RewriteCond %{HTTP_USER_AGENT} Photon/1.0
RewriteRule ^(.*)$ log.php?image=$1 [L]

The above always logs the image as being "log.php" even if I'm making the cdn cache "example.jpg" and I thoroughly don't understand why.


Solution

  • The above always logs the image as being "log.php" even if I'm making the cdn cache "example.jpg" and I thoroughly don't understand why.

    Because in .htaccess the rewrite engine loops until the URL passes through unchanged (despite the presence of the L flag) and your rule also matches log.php (your rule matches everything) - so this is the "image" that is ultimately logged. The L flag simply stops the current pass through the rewrite engine.

    For example:

    1. Request /example.jpg
    2. Request is rewritten to log.php?image=example.jpg
    3. Rewrite engine starts over, passing /log.php?image=example.jpg to the start of the second pass.
    4. Request is rewritten to log.php?image=log.php by the same RewriteRule directive.
    5. Rewrite engine starts over, passing /log.php?image=log.php to the start of the third pass.
    6. Request is rewritten to log.php?image=log.php (again).
    7. URL has not changed in the last pass - processing stops.

    You need to make an exception so that log.php itself is not processed. Or, state that all non-.php files are processed (instead of everything). Or, if only images are meant to be processed then only check for images.

    For example:

    # Log images only
    RewriteCond %{HTTP_USER_AGENT} Photon/1\.0
    RewriteRule ^(.+\.(?:png|jpg|webp|gif))$ log.php?image=$1 [L]
    

    Remember to backslash-escape literal dots in the regex.

    Or,

    # Log Everything except log.php itself
    RewriteCond %{HTTP_USER_AGENT} Photon/1\.0
    RewriteCond %{REQUEST_URI} ^/(.+)
    RewriteRule !^log\.php$ log.php?image=%1 [L]
    

    In the last example, %1 refers to the captured subpattern in the preceding CondPattern. I only did it this way, rather than using REQUEST_URI directly since you are excluding the slash prefix in your original logging directive (ie. you are passing image.jpg to your script when /image.jpg is requested).

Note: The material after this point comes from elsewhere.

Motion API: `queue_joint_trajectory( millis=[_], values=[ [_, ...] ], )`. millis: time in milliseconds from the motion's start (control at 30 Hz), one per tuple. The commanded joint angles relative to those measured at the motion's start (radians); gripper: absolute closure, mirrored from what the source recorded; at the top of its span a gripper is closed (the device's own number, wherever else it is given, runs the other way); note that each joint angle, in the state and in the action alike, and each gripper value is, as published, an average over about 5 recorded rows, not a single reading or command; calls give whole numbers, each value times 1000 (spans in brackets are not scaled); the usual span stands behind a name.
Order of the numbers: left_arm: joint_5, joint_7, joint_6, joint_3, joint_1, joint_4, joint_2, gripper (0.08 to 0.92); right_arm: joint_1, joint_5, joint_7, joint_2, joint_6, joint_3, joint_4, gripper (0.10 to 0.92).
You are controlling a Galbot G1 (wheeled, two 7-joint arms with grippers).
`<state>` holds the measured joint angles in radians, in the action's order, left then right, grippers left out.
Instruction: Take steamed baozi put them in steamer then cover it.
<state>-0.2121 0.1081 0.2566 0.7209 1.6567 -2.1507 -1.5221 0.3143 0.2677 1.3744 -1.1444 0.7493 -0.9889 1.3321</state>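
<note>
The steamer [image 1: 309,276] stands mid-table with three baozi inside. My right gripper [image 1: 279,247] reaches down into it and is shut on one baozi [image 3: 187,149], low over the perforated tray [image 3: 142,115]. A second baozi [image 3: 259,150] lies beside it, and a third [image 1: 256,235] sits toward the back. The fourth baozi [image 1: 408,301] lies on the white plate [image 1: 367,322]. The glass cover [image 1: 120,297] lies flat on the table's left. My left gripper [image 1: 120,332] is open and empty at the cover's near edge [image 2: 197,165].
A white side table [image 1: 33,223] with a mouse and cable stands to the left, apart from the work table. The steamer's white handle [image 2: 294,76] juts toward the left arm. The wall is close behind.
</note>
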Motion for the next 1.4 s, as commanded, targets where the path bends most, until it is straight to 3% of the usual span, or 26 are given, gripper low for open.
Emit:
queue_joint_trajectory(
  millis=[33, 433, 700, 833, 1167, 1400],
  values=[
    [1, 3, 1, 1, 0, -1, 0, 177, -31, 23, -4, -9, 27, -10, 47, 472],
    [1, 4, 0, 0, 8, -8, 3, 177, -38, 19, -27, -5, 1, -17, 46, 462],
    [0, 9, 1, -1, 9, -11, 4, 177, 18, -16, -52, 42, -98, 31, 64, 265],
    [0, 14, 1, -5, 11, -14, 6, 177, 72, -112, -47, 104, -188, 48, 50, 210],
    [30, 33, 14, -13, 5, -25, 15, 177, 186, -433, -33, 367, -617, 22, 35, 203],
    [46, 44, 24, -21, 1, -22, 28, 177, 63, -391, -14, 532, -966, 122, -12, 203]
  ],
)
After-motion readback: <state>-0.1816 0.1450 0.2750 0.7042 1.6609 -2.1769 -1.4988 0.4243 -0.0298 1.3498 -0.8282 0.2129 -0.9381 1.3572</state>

If you want to log the slash prefix as well, then you can omit the 2nd condition and pass REQUEST_URI directly. For example:

    # Log Everything except log.php itself (include slash prefix)
    RewriteCond %{HTTP_USER_AGENT} Photon/1.0
    RewriteRule !^log\.php$ log.php?image=%{REQUEST_URI} [L]
    

    Alternatively, on Apache 2.4+ you can use the END flag instead of L to force the rewrite engine to stop and prevent further passes through the rewrite engine. For example:

    RewriteCond %{HTTP_USER_AGENT} Photon/1\.0
    RewriteRule (.+) log.php?image=$1 [END]